WHAT YOU HAVE TO DO:
In the data that follows, find each line containing "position" and copy it.

SOURCE INFORMATION:

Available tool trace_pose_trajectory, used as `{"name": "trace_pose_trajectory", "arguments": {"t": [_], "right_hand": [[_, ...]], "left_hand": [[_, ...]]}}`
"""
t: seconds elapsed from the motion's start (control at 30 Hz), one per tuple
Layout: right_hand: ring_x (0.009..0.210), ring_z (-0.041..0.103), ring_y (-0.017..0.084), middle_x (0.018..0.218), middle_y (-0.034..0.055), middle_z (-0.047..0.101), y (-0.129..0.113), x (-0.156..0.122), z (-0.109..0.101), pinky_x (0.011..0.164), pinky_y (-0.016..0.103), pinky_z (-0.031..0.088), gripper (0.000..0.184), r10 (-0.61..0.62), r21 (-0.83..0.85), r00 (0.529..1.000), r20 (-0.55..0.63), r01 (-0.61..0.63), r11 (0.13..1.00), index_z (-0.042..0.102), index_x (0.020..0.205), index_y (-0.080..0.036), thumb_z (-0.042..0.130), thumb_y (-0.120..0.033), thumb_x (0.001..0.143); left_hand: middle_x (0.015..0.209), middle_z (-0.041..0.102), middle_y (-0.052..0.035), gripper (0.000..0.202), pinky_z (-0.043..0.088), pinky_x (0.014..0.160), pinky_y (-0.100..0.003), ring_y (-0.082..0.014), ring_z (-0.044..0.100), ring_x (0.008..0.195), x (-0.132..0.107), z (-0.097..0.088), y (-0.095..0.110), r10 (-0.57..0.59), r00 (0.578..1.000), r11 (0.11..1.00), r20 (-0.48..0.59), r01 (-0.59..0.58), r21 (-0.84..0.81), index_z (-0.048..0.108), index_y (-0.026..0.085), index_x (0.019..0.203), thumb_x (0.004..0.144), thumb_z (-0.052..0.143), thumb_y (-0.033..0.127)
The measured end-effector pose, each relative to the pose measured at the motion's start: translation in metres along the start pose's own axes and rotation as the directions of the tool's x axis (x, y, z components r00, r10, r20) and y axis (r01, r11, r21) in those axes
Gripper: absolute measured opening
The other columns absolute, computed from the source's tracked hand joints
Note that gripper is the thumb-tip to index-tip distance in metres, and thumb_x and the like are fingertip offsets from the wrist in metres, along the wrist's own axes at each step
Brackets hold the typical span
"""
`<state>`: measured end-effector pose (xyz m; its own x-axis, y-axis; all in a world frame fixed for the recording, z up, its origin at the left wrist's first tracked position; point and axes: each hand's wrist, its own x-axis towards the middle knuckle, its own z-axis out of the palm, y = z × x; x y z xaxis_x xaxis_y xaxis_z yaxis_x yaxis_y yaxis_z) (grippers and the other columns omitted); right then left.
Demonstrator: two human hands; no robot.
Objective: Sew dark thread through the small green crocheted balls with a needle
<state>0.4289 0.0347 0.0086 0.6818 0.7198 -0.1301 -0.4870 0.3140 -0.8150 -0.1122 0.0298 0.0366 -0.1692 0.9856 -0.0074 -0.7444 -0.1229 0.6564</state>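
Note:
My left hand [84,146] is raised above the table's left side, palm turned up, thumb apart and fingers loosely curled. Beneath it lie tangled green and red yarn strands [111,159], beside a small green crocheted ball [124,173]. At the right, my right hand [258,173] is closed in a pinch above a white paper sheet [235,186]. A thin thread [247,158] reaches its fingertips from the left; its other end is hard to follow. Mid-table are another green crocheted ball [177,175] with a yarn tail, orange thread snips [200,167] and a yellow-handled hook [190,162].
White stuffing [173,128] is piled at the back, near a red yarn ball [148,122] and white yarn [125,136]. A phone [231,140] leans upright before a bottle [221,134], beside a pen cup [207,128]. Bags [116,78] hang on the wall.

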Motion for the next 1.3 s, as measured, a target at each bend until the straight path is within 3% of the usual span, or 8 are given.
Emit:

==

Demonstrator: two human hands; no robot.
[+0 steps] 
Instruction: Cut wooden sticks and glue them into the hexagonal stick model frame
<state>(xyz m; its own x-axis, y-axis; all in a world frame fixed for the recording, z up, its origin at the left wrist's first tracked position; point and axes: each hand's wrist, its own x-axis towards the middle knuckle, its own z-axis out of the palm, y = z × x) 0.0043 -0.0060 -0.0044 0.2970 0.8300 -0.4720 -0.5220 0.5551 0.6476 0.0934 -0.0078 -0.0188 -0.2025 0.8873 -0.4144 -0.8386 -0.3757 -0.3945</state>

RESULT OF THIS EXERCISE:
`<state>`: measured end-effector pose (xyz m; its own x-axis, y-axis; all in a world frame fixed for the recording, z up, its origin at the left wrist's first tracked position; point and axes: each hand's wrist, its own x-axis towards the middle knuckle, its own z-axis out of the palm, y = z × x; x y z xaxis_x xaxis_y xaxis_z yaxis_x yaxis_y yaxis_z) (grippers and the other columns omitted); right then left.
<state>(xyz m; its own x-axis, y-axis; all in a world frame fixed for the recording, z up, its origin at the left wrist's first tracked position; point and axes: each hand's wrist, its own x-axis towards the middle knuckle, its own z-axis out of the palm, y = z × x) 0.0043 -0.0060 -0.0044 0.2970 0.8300 -0.4720 -0.5220 0.5551 0.6476 0.0934 -0.0078 -0.0188 -0.2025 0.8873 -0.4144 -0.8386 -0.3757 -0.3945</state>

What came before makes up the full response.